— TASK GOAL —
Answer with a number only: how many lines of the entries below contain the word "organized"?

— TASK MATERIAL —
============================================================

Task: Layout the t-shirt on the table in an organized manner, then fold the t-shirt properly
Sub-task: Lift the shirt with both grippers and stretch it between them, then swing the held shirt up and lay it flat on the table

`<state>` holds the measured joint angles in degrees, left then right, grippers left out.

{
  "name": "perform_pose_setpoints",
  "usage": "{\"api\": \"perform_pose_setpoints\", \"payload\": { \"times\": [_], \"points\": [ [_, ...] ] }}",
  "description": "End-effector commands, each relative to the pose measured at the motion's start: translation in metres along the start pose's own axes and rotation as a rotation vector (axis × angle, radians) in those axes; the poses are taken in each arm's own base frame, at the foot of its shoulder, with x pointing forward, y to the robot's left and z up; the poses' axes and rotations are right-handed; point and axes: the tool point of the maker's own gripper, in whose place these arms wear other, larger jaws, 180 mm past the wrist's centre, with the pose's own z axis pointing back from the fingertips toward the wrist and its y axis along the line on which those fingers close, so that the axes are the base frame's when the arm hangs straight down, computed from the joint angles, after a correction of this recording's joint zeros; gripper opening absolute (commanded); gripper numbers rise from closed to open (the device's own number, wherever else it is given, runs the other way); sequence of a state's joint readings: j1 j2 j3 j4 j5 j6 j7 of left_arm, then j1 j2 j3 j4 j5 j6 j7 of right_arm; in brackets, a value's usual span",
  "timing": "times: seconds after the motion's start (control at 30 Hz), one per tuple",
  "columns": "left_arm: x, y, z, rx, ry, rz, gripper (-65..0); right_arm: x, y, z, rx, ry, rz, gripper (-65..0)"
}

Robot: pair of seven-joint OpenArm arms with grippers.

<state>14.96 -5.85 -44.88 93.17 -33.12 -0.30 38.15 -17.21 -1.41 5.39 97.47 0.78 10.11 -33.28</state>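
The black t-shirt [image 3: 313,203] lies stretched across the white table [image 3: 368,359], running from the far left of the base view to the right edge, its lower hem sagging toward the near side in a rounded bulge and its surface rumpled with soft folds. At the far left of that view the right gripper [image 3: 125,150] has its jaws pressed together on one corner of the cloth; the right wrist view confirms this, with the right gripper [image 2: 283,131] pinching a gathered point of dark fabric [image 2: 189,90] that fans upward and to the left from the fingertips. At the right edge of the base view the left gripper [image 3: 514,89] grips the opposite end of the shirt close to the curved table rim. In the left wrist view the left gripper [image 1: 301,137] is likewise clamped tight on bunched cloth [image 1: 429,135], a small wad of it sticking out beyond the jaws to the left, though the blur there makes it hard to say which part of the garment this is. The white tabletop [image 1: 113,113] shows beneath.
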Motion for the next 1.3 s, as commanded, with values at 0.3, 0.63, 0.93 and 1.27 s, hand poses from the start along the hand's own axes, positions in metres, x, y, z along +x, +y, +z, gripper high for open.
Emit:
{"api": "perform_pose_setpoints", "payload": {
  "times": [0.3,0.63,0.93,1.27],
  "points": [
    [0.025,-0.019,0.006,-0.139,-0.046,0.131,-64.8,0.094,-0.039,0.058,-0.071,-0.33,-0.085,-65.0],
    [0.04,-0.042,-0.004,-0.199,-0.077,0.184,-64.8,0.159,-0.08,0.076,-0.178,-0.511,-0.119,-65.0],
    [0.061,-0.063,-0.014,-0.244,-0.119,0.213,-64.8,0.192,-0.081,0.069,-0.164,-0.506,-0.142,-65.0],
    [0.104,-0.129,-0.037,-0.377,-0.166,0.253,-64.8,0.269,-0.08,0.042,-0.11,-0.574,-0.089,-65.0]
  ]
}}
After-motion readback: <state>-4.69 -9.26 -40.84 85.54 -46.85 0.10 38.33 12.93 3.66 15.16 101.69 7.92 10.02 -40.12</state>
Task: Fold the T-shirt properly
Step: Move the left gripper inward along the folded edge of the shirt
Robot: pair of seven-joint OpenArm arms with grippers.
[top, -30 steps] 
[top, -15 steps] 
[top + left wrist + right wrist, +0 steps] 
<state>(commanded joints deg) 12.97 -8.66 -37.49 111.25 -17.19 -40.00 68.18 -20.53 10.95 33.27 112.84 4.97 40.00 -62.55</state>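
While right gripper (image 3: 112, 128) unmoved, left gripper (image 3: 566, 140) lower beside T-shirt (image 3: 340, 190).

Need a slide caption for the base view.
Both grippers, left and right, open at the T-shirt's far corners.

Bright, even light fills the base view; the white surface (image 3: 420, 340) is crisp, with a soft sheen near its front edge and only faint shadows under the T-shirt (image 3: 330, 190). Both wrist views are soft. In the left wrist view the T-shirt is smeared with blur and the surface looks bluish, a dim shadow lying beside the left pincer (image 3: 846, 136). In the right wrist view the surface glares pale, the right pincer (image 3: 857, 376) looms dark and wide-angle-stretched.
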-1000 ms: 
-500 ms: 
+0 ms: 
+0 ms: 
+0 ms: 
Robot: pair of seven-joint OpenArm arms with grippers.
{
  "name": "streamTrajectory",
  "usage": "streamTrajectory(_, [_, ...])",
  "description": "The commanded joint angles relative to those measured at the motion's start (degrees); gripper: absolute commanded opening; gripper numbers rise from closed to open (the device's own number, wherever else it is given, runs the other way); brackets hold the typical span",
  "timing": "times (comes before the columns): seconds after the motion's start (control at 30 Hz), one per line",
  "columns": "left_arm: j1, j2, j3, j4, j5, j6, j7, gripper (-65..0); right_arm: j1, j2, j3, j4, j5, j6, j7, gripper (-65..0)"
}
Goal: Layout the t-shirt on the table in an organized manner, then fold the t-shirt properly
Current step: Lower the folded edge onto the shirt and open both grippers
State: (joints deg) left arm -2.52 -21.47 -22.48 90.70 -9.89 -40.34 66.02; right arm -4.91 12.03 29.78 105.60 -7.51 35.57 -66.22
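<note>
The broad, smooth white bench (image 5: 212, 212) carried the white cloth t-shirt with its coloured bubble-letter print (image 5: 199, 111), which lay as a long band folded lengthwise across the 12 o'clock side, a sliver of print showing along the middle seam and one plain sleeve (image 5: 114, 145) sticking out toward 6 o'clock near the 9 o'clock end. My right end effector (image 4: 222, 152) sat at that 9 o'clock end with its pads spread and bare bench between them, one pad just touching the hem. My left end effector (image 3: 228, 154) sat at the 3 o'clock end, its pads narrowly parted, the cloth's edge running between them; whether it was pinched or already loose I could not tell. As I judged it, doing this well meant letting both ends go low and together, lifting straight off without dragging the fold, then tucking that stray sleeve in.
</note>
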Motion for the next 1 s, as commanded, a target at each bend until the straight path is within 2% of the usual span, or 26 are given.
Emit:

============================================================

— OUTPUT —
2